_What to work on_
Every single entry should be printed exactly.

_Supplied information_
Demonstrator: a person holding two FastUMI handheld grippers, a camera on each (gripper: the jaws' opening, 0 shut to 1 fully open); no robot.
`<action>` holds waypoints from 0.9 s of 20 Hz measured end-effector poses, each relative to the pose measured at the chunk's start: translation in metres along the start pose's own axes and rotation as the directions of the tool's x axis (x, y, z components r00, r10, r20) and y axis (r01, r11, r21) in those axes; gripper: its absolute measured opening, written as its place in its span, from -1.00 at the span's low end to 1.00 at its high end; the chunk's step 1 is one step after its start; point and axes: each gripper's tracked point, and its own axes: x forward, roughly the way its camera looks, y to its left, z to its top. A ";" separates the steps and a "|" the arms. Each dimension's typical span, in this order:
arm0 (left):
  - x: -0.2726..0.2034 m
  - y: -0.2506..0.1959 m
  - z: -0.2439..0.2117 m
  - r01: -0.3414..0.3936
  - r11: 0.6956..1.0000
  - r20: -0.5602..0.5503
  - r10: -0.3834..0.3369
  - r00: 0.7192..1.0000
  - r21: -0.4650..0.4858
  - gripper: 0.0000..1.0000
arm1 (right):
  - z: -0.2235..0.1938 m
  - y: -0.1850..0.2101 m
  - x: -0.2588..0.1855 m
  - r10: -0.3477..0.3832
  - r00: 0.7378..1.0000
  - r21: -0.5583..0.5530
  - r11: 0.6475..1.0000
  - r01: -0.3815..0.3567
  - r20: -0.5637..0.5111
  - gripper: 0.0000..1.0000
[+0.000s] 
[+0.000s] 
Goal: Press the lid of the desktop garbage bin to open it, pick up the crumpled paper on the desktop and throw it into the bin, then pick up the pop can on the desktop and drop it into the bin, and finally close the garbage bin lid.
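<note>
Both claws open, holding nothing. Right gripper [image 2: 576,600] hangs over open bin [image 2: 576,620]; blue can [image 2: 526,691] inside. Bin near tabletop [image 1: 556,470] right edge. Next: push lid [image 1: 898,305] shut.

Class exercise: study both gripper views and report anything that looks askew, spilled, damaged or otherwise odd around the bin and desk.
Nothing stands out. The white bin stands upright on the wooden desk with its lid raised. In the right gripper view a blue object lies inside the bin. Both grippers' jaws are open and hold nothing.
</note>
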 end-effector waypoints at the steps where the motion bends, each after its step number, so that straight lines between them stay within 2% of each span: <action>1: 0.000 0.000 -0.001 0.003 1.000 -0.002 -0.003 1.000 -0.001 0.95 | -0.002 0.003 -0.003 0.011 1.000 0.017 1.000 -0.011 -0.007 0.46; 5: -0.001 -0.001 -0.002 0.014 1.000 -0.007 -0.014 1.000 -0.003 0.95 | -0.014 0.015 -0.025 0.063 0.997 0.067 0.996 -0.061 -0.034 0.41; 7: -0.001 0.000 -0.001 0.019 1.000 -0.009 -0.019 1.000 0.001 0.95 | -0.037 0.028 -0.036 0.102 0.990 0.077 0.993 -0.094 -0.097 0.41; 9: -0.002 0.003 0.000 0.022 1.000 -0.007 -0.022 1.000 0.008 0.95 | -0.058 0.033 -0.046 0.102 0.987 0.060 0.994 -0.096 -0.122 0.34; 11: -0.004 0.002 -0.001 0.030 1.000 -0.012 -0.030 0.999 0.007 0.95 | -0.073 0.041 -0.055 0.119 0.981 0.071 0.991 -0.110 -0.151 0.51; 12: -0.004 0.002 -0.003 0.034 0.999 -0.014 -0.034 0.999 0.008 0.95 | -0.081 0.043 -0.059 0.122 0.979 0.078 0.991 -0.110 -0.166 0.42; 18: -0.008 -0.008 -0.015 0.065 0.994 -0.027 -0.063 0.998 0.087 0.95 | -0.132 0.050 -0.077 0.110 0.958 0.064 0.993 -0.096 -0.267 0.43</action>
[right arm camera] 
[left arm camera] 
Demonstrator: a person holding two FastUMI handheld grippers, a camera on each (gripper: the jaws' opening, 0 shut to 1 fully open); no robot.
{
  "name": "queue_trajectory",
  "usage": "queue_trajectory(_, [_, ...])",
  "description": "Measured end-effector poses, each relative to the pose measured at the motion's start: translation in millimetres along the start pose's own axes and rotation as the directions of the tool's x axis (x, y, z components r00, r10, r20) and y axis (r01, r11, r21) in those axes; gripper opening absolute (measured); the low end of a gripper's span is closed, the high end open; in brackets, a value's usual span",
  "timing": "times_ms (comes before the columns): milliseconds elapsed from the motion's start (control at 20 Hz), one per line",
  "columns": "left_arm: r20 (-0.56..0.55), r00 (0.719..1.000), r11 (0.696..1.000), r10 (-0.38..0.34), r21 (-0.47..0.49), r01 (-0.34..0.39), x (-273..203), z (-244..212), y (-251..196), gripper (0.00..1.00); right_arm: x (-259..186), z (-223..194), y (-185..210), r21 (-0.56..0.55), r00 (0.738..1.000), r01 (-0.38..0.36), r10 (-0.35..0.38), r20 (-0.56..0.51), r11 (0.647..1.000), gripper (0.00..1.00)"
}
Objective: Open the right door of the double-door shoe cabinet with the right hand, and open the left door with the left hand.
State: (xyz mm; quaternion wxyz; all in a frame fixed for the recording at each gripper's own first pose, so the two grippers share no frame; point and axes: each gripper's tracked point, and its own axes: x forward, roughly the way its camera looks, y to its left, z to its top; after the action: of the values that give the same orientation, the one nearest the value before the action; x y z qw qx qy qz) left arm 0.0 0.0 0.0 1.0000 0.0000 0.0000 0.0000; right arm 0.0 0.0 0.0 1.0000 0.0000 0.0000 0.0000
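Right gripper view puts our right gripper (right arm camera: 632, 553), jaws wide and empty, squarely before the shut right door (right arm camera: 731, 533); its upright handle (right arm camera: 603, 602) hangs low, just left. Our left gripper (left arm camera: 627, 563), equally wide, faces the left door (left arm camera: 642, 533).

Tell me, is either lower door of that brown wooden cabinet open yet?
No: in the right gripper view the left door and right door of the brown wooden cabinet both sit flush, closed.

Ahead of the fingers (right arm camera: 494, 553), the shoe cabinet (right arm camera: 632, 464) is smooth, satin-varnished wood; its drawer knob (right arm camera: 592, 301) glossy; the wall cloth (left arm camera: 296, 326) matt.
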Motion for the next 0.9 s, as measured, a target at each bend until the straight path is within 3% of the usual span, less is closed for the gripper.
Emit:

_Written response_
Demonstrator: a person holding two FastUMI handheld grippers, a camera on each (gripper: the jaws' opening, 0 shut to 1 fully open); no robot.
`<action>` holds waypoints from 0.9 s of 20 Hz measured end-effector poses, each relative to the pose measured at the chunk's start: translation in metres along the start pose's own axes and rotation as the directions of the tool's x axis (x, y, z components r00, r10, r20) and y axis (r01, r11, r21) in those axes; gripper: its absolute measured opening, written as its place in its span, from -1.00 at the span's low end to 1.00 at its high end; the chunk's step 1 is one step after its start; point and axes: each gripper's tracked point, and its own axes: x forward, roughly the way its camera looks, y to its left, z to its top. A ";" separates the steps and a "|" the arms. Each dimension's typical span, in this order:
arm0 (left):
  - x: -0.2726..0.2034 m
  - y: -0.2506..0.1959 m
  - z: -0.2439..0.2117 m
  - r01: -0.3414..0.3936
  - r11: 0.6956..1.0000
  - r20: -0.5602..0.5503
  - r10: -0.3834..0.3369
  - r00: 0.7192..1.0000
  - r21: -0.4650..0.4858
  - gripper: 0.0000..1.0000
arm1 (right):
  - z: -0.2235..0.1938 m
  - y: -0.1850..0.2101 m
  - x: -0.2588..0.1855 m
  - r10: -0.3477..0.3832
  - r00: 0.7378..1.0000
  - r21: -0.5583..0.5530
  - r11: 0.6475..1.0000
  - r01: -0.3815..0.3567
  - r20: -0.5637..0.5111
  - gripper: 0.0000..1.0000
[+0.000s] 
[+0.000s] 
Goal: Press the lid of the desktop garbage bin to open it, pick up the crumpled paper on the desktop and throw it into the bin, then pick up the pop can on the desktop and drop it into the bin, and finally close the garbage bin lid.
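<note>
Both claws open, holding nothing. Right gripper [image 2: 576,600] hangs over open bin [image 2: 576,620]; blue can [image 2: 526,691] inside. Bin near tabletop [image 1: 556,470] right edge. Next: push lid [image 1: 898,305] shut.

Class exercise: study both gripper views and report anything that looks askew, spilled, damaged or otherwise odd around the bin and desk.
Nothing stands out. The white bin stands upright on the wooden desk with its lid raised. In the right gripper view a blue object lies inside the bin. Both grippers' jaws are open and hold nothing.
</note>
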 end-effector waypoints at the steps where the motion bends, each after its step number, so that straight lines between them stay within 2% of each span: <action>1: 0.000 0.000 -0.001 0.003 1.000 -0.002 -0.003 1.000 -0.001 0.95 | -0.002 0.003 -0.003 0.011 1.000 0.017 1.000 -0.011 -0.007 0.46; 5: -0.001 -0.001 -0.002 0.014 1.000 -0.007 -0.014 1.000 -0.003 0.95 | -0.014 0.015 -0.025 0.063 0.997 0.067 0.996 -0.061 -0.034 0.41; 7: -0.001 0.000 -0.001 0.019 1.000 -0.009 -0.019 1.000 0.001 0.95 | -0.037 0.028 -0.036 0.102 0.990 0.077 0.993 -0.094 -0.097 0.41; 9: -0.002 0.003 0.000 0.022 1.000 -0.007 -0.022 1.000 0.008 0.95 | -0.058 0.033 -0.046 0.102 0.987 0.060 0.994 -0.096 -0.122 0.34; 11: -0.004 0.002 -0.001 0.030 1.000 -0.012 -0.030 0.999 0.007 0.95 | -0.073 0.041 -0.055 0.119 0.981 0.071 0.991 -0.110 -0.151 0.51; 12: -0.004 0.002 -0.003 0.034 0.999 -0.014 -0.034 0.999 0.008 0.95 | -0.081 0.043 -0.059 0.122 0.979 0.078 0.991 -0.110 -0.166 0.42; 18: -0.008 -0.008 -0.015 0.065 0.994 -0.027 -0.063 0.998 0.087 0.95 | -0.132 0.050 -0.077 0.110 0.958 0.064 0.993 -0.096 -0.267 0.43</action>
[right arm camera] 
[left arm camera] 
Demonstrator: a person holding two FastUMI handheld grippers, a camera on each (gripper: the jaws' opening, 0 shut to 1 fully open); no robot.
{
  "name": "queue_trajectory",
  "usage": "queue_trajectory(_, [_, ...])",
  "description": "Measured end-effector poses, each relative to the pose measured at the motion's start: translation in millimetres along the start pose's own axes and rotation as the directions of the tool's x axis (x, y, z components r00, r10, r20) and y axis (r01, r11, r21) in those axes; gripper opening absolute (measured); the low end of a gripper's span is closed, the high end open; in brackets, a value's usual span",
  "timing": "times_ms (comes before the columns): milliseconds elapsed from the motion's start (control at 20 Hz), one per line",
  "columns": "left_arm: r20 (-0.56..0.55), r00 (0.719..1.000), r11 (0.696..1.000), r10 (-0.38..0.34), r21 (-0.47..0.49), r01 (-0.34..0.39), x (-273..203), z (-244..212), y (-251..196), gripper (0.00..1.00); right_arm: x (-259..186), z (-223..194), y (-185..210), r21 (-0.56..0.55), r00 (0.738..1.000), r01 (-0.38..0.36), r10 (-0.35..0.38), r20 (-0.56..0.51), r11 (0.647..1.000), gripper (0.00..1.00)"
}
Objective: Open the right door of the double-door shoe cabinet with the right hand, and open the left door with the left hand.
State: (xyz mm; quaternion wxyz; all in a frame fixed for the recording at each gripper's own first pose, so the two grippers share no frame; point and axes: each gripper's tracked point, and its own axes: x forward, roughly the way its camera looks, y to its left, z to its top; after the action: of the values that give the same orientation, the one nearest the value before the action; x y z qw qx qy qz) left arm 0.0 0.0 0.0 1.0000 0.0000 0.0000 0.0000; right arm 0.0 0.0 0.0 1.0000 0.0000 0.0000 0.0000
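Right gripper view puts our right gripper (right arm camera: 632, 553), jaws wide and empty, squarely before the shut right door (right arm camera: 731, 533); its upright handle (right arm camera: 603, 602) hangs low, just left. Our left gripper (left arm camera: 627, 563), equally wide, faces the left door (left arm camera: 642, 533).

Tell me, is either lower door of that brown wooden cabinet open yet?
No: in the right gripper view the left door and right door of the brown wooden cabinet both sit flush, closed.

Ahead of the fingers (right arm camera: 494, 553), the shoe cabinet (right arm camera: 632, 464) is smooth, satin-varnished wood; its drawer knob (right arm camera: 592, 301) glossy; the wall cloth (left arm camera: 296, 326) matt.
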Motion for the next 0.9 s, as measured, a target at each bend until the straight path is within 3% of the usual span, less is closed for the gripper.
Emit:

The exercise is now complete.